- **Data block**:

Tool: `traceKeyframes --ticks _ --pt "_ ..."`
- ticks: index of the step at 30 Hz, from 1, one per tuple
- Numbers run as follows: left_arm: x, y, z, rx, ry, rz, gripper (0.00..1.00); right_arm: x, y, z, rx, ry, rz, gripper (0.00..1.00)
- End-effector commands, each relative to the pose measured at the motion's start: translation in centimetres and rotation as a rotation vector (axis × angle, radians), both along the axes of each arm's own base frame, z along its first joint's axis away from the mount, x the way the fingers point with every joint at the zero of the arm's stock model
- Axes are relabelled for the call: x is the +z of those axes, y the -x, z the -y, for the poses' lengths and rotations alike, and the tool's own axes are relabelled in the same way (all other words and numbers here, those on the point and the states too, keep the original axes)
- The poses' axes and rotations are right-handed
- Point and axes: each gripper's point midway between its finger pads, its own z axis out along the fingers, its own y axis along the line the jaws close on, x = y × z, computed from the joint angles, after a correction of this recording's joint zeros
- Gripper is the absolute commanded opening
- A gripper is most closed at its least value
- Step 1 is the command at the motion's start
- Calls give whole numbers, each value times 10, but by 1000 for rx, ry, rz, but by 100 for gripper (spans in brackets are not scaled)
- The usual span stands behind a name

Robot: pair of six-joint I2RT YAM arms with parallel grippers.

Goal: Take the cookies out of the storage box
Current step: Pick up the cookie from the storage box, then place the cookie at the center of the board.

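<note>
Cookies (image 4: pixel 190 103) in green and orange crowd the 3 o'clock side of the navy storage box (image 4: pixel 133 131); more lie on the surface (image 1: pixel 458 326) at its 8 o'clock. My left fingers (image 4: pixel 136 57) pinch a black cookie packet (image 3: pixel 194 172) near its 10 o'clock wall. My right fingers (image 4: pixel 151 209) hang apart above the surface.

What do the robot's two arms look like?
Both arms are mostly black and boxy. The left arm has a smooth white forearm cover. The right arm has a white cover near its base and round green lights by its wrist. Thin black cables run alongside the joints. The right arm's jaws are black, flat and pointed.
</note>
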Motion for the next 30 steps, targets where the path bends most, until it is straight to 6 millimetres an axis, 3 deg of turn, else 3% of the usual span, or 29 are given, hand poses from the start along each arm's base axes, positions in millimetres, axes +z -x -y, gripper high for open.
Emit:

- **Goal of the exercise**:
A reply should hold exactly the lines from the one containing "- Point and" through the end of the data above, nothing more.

- **Worked solution**:
- Point and axes: each gripper's point midway between its finger pads, its own z axis out along the fingers, its own y axis along the line the jaws close on, x = y × z, computed from the joint angles, after a correction of this recording's joint zeros
- Gripper is the absolute commanded opening
- A gripper is most closed at its least value
- Step 1 is the command at the motion's start
- Calls give whole numbers, each value times 10, but by 1000 for rx, ry, rz, but by 100 for gripper (spans in brackets are not scaled)
- The usual span stands behind a name

Robot: pair of six-joint I2RT YAM arms with parallel grippers.

Goal: Take the cookies out of the storage box
Current step: Pick up the cookie from the storage box, then place the cookie at the center of the board.

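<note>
Cookies (image 4: pixel 190 103) in green and orange crowd the 3 o'clock side of the navy storage box (image 4: pixel 133 131); more lie on the surface (image 1: pixel 458 326) at its 8 o'clock. My left fingers (image 4: pixel 136 57) pinch a black cookie packet (image 3: pixel 194 172) near its 10 o'clock wall. My right fingers (image 4: pixel 151 209) hang apart above the surface.

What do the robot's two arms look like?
Both arms are mostly black and boxy. The left arm has a smooth white forearm cover. The right arm has a white cover near its base and round green lights by its wrist. Thin black cables run alongside the joints. The right arm's jaws are black, flat and pointed.
</note>
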Motion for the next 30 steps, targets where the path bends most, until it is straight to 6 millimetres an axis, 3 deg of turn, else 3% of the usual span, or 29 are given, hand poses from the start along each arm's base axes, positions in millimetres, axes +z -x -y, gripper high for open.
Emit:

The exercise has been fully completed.